Sankofa bouscule les codes du tourisme


Après avoir parcouru une quarantaine de pays en solo et fait ses armes dans le secteur de l'écoresponsabilité, Mélany Fabre a fondé Sankofa Travel Studio. Son concept ? Permettre aux créateurs de contenu et aux sportifs de haut niveau d'emmener leurs abonnés vivre des expériences uniques et immersives. Des coulisses de sa gestion d'équipe à sa charte éthique stricte, elle nous dévoile comment elle utilise la puissance des réseaux sociaux pour réinventer notre manière de voyager. Interview.


Rédigé par Raphaël Cornacchia le Mardi 23 Juin 2026 à 17:21

Pour Mélany Fabre, « l'avenir du tourisme se joue au plus près des habitants » - Photo : Joyce Cousseins-Smith
Pour Mélany Fabre, « l'avenir du tourisme se joue au plus près des habitants » - Photo : Joyce Cousseins-Smith
TourMaG - Pouvez-vous vous présenter et présenter votre entreprise, Sankofa ?

Melany Fabre : Je suis la fondatrice de Sankofa Travel Studio. C'est une agence qui permet à des créateurs de contenu, des influenceurs et des sportifs de haut niveau de concevoir et de vivre des voyages uniques dans la vraie vie avec leurs abonnés.

C'est vraiment le croisement entre une agence de tourisme et une agence d'influence. L'idée est d'accompagner ces personnalités pour créer une expérience totalement adaptée à leur univers - de la photographie pour un photographe, du sport pour un athlète - et de les aider à la commercialiser auprès de leur communauté.

Les abonnés paient pour partir avec leur créateur préféré, et en parallèle, nous intégrons des marques partenaires sur les expériences pour leur apporter de la notoriété sous forme de marketing ciblé.

TourMaG - Quel a été votre parcours avant de créer Sankofa ?

Melany Fabre
: J'ai un parcours assez atypique. J'ai grandi dans une famille modeste au sein d'un quartier populaire de la banlieue parisienne. La première fois de ma vie que je suis sortie de ma cité, j'avais 15 ans, et c'était grâce à une association de solidarité internationale.

Ça a été une véritable claque. Je me suis rendu compte qu'il existait un autre monde possible en dehors de mon quartier, et je me suis juré de continuer à voyager.

Par la suite, toutes mes expériences professionnelles ont été bâties autour du voyage.

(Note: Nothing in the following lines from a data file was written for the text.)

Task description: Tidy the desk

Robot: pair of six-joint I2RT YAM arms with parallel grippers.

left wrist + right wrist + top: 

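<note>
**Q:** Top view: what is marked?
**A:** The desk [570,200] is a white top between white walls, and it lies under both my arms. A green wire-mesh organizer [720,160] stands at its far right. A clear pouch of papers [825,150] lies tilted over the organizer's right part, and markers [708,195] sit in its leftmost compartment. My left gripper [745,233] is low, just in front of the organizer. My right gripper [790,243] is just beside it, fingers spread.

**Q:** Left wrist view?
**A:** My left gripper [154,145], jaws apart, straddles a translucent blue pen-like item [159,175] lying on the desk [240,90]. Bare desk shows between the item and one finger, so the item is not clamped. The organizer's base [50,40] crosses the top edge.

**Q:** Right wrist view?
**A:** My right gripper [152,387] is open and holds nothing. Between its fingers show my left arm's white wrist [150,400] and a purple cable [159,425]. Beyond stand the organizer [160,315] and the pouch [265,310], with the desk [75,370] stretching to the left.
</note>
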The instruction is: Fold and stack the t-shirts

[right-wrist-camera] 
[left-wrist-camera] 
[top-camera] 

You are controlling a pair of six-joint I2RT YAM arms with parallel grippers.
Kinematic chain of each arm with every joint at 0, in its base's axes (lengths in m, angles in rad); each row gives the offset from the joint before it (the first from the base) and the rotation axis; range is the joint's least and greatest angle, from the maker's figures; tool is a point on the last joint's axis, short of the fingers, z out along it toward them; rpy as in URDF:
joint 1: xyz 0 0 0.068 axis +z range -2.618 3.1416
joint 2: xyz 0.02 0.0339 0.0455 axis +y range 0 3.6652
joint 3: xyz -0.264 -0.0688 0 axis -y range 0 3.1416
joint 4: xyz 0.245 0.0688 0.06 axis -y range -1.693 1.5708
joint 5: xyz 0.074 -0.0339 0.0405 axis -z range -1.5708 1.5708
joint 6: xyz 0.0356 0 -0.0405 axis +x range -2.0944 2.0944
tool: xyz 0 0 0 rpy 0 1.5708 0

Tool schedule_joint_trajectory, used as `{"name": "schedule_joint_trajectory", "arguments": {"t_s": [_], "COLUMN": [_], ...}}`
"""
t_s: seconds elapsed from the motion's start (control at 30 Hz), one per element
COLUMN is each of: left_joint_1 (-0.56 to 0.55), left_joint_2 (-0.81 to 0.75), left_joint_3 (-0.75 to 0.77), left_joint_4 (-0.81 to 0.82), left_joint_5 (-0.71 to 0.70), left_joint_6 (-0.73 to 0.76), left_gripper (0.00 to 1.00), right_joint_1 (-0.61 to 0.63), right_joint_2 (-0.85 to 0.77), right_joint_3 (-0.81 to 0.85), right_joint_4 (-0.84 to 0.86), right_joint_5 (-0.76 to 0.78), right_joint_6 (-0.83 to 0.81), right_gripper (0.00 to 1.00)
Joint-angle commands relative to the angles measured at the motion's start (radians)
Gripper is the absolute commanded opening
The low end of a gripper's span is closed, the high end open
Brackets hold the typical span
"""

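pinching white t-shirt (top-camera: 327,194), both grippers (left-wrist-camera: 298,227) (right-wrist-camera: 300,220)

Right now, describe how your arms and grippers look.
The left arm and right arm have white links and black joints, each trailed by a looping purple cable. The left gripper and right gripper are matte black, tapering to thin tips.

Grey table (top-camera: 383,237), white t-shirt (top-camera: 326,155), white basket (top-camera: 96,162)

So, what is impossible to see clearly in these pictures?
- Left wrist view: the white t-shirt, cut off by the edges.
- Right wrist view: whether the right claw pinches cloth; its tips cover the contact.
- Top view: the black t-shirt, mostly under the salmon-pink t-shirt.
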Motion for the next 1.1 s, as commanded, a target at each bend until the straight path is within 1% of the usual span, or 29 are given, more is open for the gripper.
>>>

J'ai été animatrice en colonies de vacances à l'étranger, puis j'ai enchaîné les stages et les contrats dans des agences d'écotourisme et de voyages d'aventure reconnues en France (comme Double Sens, Nomade Aventure ou Comptoir des Voyages).

Avant de monter ma boîte, je travaillais à la Maison des sapeurs-pompiers de France, où je gérais l'événementiel et les voyages de reconstruction pour les familles endeuillées de sapeurs-pompiers.

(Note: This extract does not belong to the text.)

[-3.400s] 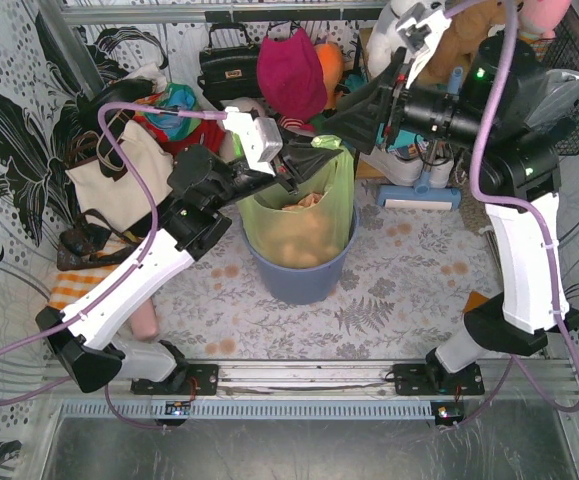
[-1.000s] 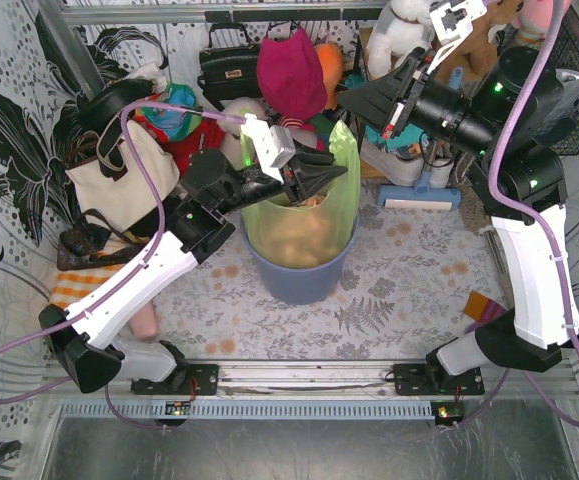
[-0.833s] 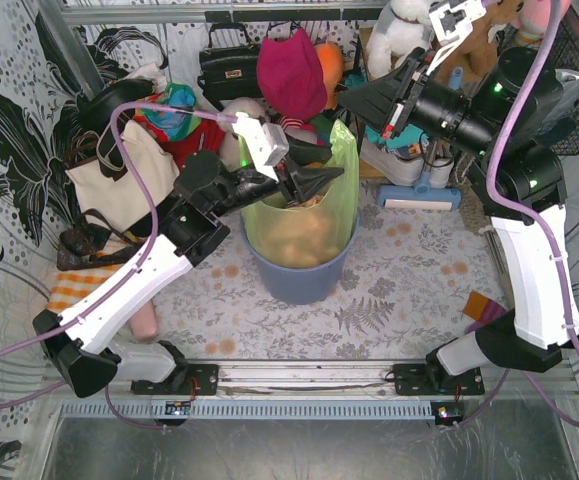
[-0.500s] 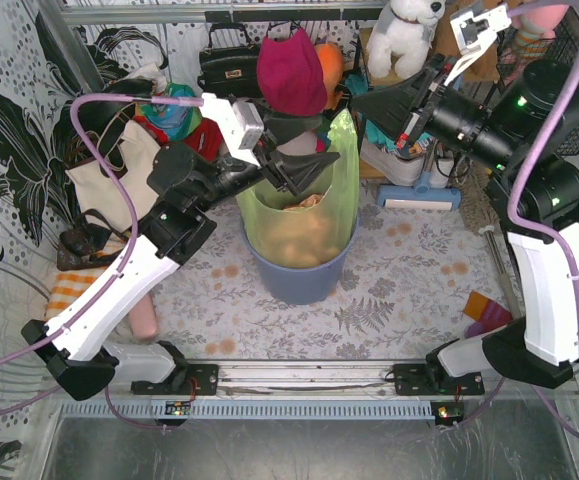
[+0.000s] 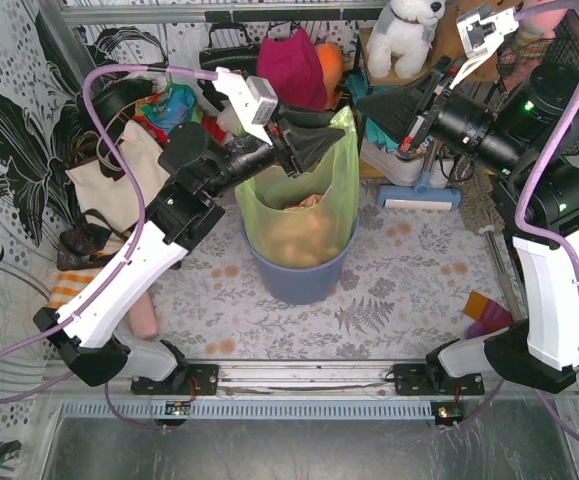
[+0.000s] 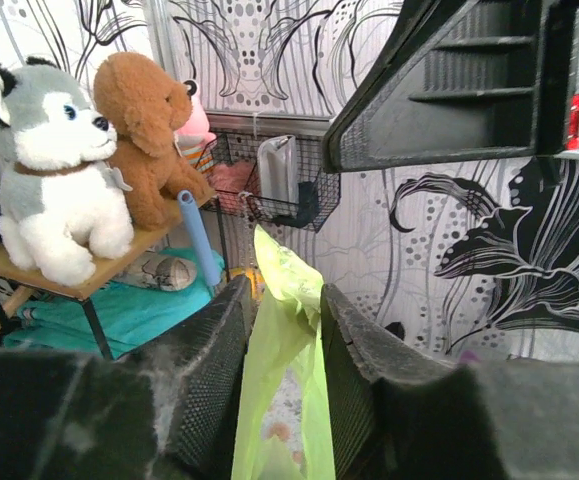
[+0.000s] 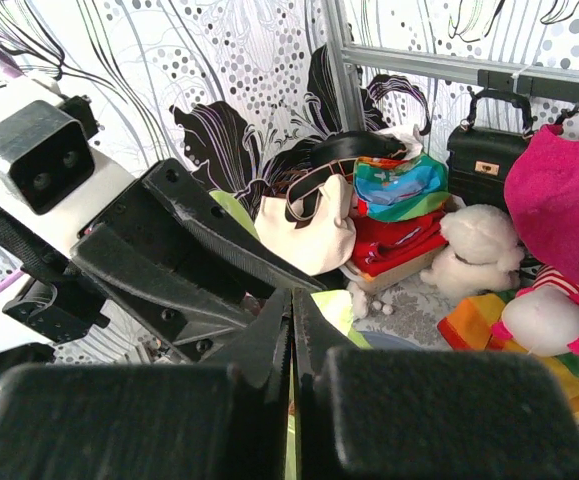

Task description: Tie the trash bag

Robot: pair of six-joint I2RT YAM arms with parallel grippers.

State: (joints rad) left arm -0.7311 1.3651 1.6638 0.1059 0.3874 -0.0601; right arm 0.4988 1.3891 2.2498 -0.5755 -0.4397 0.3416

En parallèle, j'ai énormément baroudé en solo : j'ai visité une quarantaine de pays seule, toujours au plus près des populations locales, et souvent en mode "broke" (fauchée). En 2022, après la période Covid, j'ai décidé de tout arrêter pour lancer Sankofa, que je gère maintenant depuis trois ans.

TourMaG - Quels sont les pays qui vous ont marqués, qui vous ont donné envie de travailler dans ce domaine-là ?

Melany Fabre :
Trois grands voyages m'ont particulièrement marquée et ont forgé ma vision du secteur. Le tout premier pays, c'est mon premier voyage au Sénégal à l'âge de 15 ans.

Nous y étions partis pour mener un projet de solidarité internationale afin de réhabiliter un bâtiment destiné à accueillir les enfants des rues, les talibés. Sur place, nous avons aussi fait un peu de tourisme à Saly et M'bour.

Le fait de sortir de mon environnement classique et d'arriver dans un univers où les odeurs, les couleurs et les habitations étaient totalement différentes m'a collé une première claque mémorable. Je pense d'ailleurs qu'au bout de trois jours, j'avais simplement envie de rentrer chez moi en pleurant tellement j'avais été bousculée.

Le deuxième voyage marquant a été la Mongolie, où je suis partie seule pendant quatre mois. J'avais fait un premier voyage là-bas avec mon dernier employeur et cela s'était très mal passé. J'ai donc voulu y retourner par moi-même pour accuser le coup. C'était une aventure complètement folle.

J'ai acheté une moto à Oulan-Bator pour faire le tour du pays toute seule. Ma moto m'a rapidement lâchée en plein désert, à cause d'un problème d'allumage ou de filtre à air, et l'unique habitant à des kilomètres à la ronde s'est avéré être un chaman. C'était vraiment la galère. Pour pouvoir faire réparer ma moto, j'ai dû dormir pendant trois semaines chez une famille nomade.

Mais comme je logeais chez eux et que je n'avais pas d'argent pour payer ma pension, il fallait que je travaille en échange. Je me retrouvais à traire les chamelles ou à gérer les touristes qui venaient monter la plus grande dune du désert de Gobi. Cette expérience m'a profondément changée dans ma manière d'appréhender le voyage.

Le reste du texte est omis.